The relationship between collagen orientation and the mechanical properties of ECMs have been well established in the literature [19]. Oriented collagen matrices exhibit higher moduli and lower strains to failure as compared to orientable collagen networks [3]. The "apparent" increased stiffness of scar tissue is a result of the limited ability of scar tissue to stretch when an external load is applied [19]. Thus, tissue stiffness is a measure of the collagen orientation in skin and skin lesions.
VOCT is a useful imaging technique that allows the clinician to visualize and physically characterize the stiffness of lesions. Since tissue stiffness has been associated with cancerous growth of cells as well as metastatic potential, VOCT is useful in analysis of lesion composition. Cellular contributions to the properties of the lesion occur at resonant frequencies at or below about 60 HZ while collagen contributes to the resonant frequencies above 90 Hz depending on the tissue thickness. In verrucous carcinoma the epidermis is thickened and shows excess keratin production. This keratin production appears to stiffen the epidermis as well as contributes to enlarged hills and valleys that characterize the surface of the lesion based on enhanced OCT images.

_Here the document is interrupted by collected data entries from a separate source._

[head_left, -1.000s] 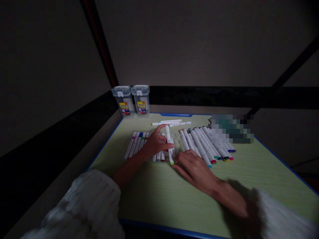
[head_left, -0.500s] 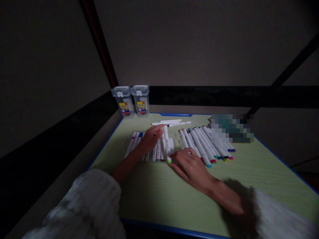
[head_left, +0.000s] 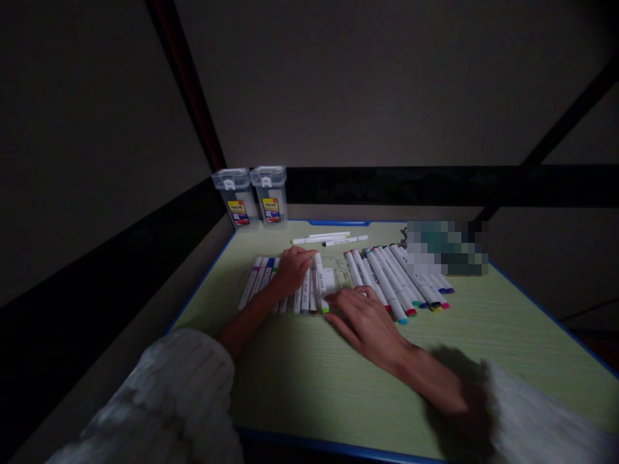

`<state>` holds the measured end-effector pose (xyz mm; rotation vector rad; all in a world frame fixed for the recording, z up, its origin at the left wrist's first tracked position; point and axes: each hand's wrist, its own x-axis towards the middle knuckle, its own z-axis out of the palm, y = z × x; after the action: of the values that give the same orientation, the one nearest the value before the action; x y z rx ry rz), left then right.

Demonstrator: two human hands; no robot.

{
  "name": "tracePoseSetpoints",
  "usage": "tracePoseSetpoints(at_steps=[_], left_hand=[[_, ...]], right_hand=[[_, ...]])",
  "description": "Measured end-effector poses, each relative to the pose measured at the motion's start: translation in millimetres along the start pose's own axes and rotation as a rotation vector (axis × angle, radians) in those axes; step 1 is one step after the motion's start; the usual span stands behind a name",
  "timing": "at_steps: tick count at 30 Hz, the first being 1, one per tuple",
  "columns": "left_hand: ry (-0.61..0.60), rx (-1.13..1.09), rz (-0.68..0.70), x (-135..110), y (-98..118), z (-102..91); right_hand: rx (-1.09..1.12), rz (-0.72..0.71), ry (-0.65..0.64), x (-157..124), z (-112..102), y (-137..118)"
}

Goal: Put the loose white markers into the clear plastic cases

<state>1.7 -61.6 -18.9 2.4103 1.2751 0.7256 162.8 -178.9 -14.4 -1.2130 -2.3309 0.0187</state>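
Note:
A white marker with a lime-green end slants over the row of white markers lying in a clear plastic case. My left hand reaches across that row, its thumb and forefinger closed at the marker's far end. At the lime-green near end, my right hand has its thumb and forefinger closed around the marker. The left hand and wrist cover part of the row. Part of the case's floor shows to the right of the marker.
Several loose markers with coloured ends lie right of the case. A few slim pens rest behind it. Two lidded clear containers stand at the back left. A blurred-out item lies at the back right of the table.
The lime-green-ended marker sits slightly lower and flatter against the row, with both hands still at its ends. The whole view has shifted a little.

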Motion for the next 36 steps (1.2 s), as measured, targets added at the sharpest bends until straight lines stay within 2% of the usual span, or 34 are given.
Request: tracePoseSetpoints(at_steps=[5,12,36], left_hand=[[-0.035,0.058,-0.041,1.6,-1.0,4.5],[-0.016,0.141,-0.083,1.8,-2.9,11.1],[-0.063,0.278,-0.028,-4.5,-2.6,14.2]], right_hand=[[-0.014,0.027,-0.033,1.9,0.7,-0.8],[-0.014,0.055,-0.074,3.0,1.9,-0.9],[-0.002,0.076,-0.096,3.3,4.4,0.9]])
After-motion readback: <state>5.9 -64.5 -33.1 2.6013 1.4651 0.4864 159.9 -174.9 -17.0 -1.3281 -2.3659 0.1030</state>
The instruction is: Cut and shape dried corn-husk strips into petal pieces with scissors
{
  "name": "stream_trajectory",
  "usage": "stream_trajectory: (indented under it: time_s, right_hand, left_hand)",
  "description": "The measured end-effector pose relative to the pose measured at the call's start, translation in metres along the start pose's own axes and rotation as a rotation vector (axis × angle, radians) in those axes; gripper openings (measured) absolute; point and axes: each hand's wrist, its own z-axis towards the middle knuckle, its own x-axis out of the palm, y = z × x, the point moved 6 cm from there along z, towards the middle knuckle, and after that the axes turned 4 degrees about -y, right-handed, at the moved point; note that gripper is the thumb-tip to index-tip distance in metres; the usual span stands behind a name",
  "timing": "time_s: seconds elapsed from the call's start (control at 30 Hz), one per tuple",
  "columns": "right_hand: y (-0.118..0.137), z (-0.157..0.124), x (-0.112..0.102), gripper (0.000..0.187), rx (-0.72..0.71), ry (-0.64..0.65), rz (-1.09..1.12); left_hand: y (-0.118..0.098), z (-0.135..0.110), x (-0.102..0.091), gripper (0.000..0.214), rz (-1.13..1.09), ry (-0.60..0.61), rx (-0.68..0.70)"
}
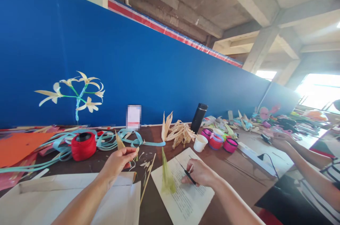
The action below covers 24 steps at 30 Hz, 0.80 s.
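My left hand (119, 161) hovers over the brown table (233, 172) with its fingers pinched on a small dry husk strip (119, 143) that points up. My right hand (200, 172) rests on a printed sheet of paper (183, 196) and is closed round a thin black tool (187, 173). A pale green husk piece (167, 177) lies on that sheet between my hands. A thin stick (147, 179) and small husk scraps lie by the sheet's left edge.
A red thread spool (83, 146), light blue ribbon (138, 139), a husk pile (180, 132), a white cup (200, 143), pink tape rolls (230, 145) and a black flask (198, 117) stand behind. White paper (79, 196) lies in front. Another person's arms (294, 150) work at the right. Husk flowers (77, 94) hang on the blue wall.
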Motion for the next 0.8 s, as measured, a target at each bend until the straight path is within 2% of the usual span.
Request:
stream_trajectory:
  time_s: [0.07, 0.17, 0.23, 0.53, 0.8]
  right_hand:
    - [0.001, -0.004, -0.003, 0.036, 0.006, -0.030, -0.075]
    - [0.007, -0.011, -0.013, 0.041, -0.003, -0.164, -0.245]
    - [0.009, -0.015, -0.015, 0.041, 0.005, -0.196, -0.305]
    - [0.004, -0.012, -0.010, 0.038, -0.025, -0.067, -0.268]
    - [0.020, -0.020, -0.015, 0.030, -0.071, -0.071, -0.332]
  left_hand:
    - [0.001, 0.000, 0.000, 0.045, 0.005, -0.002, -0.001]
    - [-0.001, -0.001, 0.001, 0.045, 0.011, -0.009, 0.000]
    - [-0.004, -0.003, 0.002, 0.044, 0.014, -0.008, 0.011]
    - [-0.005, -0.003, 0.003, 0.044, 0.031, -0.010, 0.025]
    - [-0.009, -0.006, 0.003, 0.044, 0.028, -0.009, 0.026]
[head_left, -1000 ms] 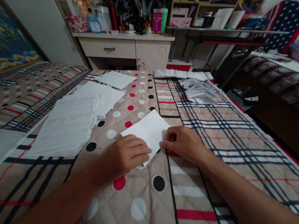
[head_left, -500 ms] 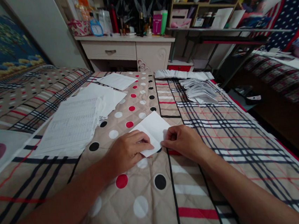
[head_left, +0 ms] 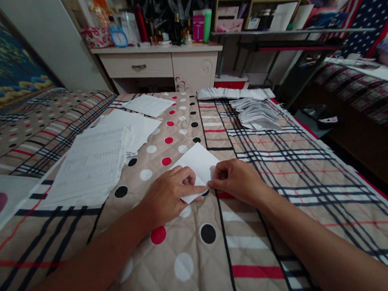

The slow growth of this lesion may reflect the lack of involvement of the collagen and ECM in the dermis since the stiffness of the dermis does not change in this case of verrucous carcinoma.
These results suggest that verrucous carcinoma and other skin lesions less than 0.2 mm in diameter may be identified and characterized using VOCT before they are able to be seen by dermoscopy. Further studies are underway to compare images and stiffness measurements made on verrucous carcinoma and other skin lesions.
One or more of the authors may receive financial remuneration in the future from the sale of the device used in this research work.